The scattering of photons by atomic electronic clouds gives X-ray diffraction (XRD) when the arrangement of atoms is ordered in space and that the wavelength of photons is of the order of the interatomic distance. The XRD is so very sensitive to structural defects that disrupt the arrangement of atoms, making it a preferred method for determining the defect density in an epitaxial1 layer. The XRD depends also the electron density of the atoms and thus allows determine composites of alloys2. Constraints, the compositions, as well as the disorientations of the different layers of a hetero-structure can be evaluated simultaneously by realizing reciprocal space mapping3. The thicknesses, roughness and thin film compositions can be determined thanks to X-ray reflectivity4.
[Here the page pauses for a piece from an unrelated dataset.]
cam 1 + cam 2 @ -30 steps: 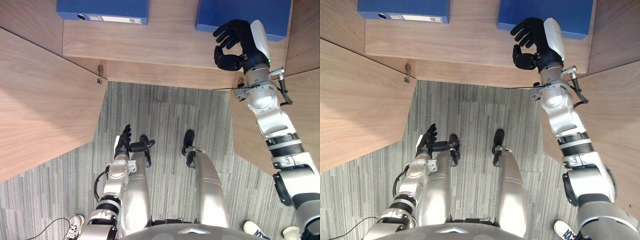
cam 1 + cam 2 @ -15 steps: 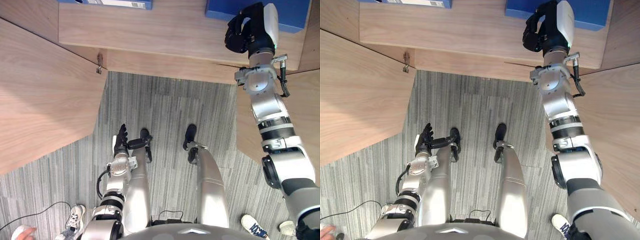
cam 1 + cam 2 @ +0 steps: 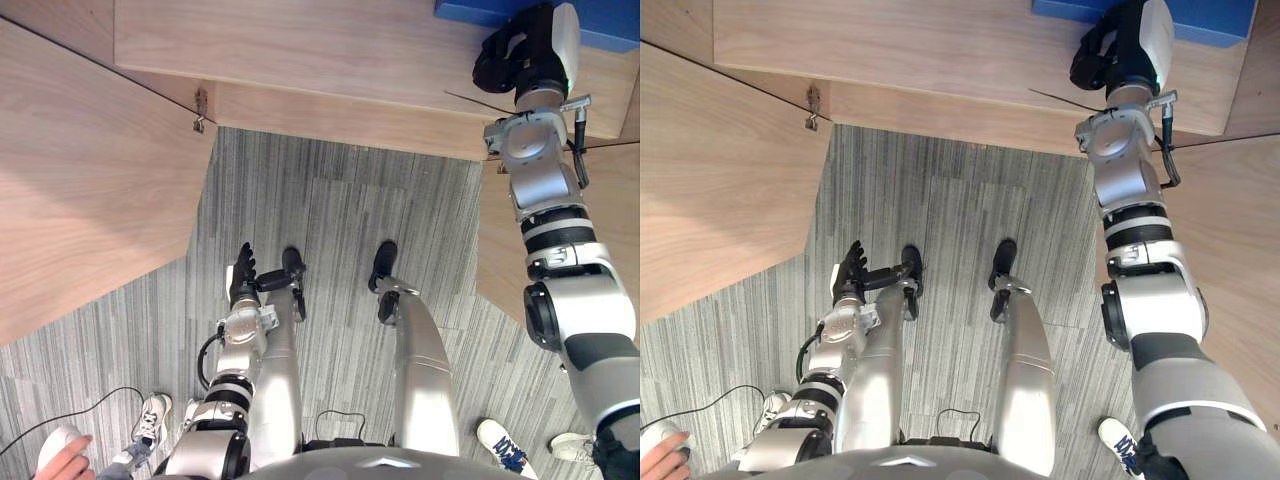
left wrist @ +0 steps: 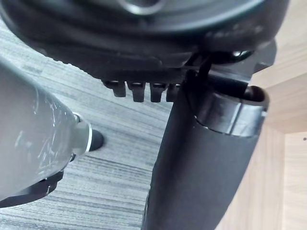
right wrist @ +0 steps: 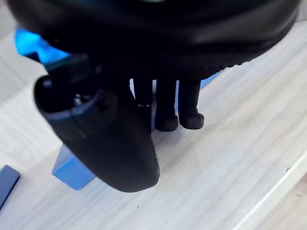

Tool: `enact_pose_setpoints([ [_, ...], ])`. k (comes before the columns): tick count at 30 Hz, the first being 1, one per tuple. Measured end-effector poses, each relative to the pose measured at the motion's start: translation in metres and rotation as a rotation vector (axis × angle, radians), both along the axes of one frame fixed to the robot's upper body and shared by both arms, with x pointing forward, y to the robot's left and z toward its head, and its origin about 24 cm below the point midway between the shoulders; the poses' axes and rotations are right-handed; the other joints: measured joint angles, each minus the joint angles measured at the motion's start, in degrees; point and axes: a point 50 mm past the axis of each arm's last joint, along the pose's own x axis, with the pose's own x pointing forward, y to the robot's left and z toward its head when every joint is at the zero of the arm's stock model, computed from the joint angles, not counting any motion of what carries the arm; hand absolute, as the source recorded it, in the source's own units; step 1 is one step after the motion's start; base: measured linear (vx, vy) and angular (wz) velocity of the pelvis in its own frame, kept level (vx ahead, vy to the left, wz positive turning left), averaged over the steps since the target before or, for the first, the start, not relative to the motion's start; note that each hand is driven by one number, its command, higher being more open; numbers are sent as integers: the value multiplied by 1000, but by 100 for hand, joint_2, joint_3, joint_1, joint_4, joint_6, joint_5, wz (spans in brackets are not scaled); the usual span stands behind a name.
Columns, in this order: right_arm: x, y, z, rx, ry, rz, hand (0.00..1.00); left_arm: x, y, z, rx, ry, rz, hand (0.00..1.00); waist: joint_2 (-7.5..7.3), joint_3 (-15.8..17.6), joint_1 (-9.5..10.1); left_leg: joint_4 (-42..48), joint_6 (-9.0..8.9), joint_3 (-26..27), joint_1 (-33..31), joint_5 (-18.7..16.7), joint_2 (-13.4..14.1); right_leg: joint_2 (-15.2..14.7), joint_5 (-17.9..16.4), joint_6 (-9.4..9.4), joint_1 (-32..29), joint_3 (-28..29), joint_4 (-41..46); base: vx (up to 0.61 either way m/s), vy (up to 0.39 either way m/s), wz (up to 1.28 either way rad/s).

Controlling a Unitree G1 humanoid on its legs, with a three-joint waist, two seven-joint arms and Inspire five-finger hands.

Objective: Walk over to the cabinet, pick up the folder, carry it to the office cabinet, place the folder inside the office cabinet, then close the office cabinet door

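right hand (image 3: 520, 55) at the blue folder (image 3: 1200, 20). we see the folder resting on the pale wooden shelf (image 3: 300, 50) of the cabinet, toward its right end. the right hand's fingers (image 5: 168, 120) hang loosely bent just in front of the folder's near side. the thumb stands apart from them and nothing is clasped between them. whether the tips touch the cover we cannot tell. the left hand (image 3: 243, 275) hangs low beside the leg, fingers relaxed and empty.

handling: we judge the folder to be a stiff, boxy binder with hard covers. it should not sag when lifted, but its smooth faces may slip under the dark fingers, and any paper inside would add weight. the surest hold, in our view, is across a narrow side, thumb on one face and fingers on the other, once that side is clear of the shelf.

surroundings: the shelf looks smooth, so we expect the folder to slide readily. a left door (image 3: 90, 190) and a right door (image 3: 1240, 250) stand open on either side, and the right arm passes close to the right one. the floor is grey striped carpet (image 3: 330, 230). a person's hand (image 3: 65, 462) shows at the lower left corner.
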Motion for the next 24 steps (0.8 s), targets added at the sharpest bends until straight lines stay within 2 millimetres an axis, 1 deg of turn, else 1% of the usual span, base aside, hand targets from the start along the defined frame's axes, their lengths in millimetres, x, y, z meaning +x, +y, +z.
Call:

1) Evolution of mixed and corner dislocation densities of the annealing temperature of AlN (0001) layers epitaxially Sapphire (0001)
Rotation ω sample allows to put in condition of diffraction of atomic planes slightly disoriented, one in relation to others, because of the presence of defects in the layer. Therefore, the widths of the diffraction peaks according to ω, allow to evaluate the density of defects. In the example below, the mixed dislocation density (wedge) was calculated from the tilt (twist) determined using the Williamson-Hall method (Srikant).
2) Determination of Al composition profile in a superlattice (AlN/Al0,3Ga0,7N)10
Simulation of the diffraction diagrams 2 θ / ω (to the left, blue curve) of a superlattice (AlN / Al0.3Ga0.7N)10 allows to determine the thickness of the super-network period as well as his composition profile (right). An interface layer to composition gradient is highlighted.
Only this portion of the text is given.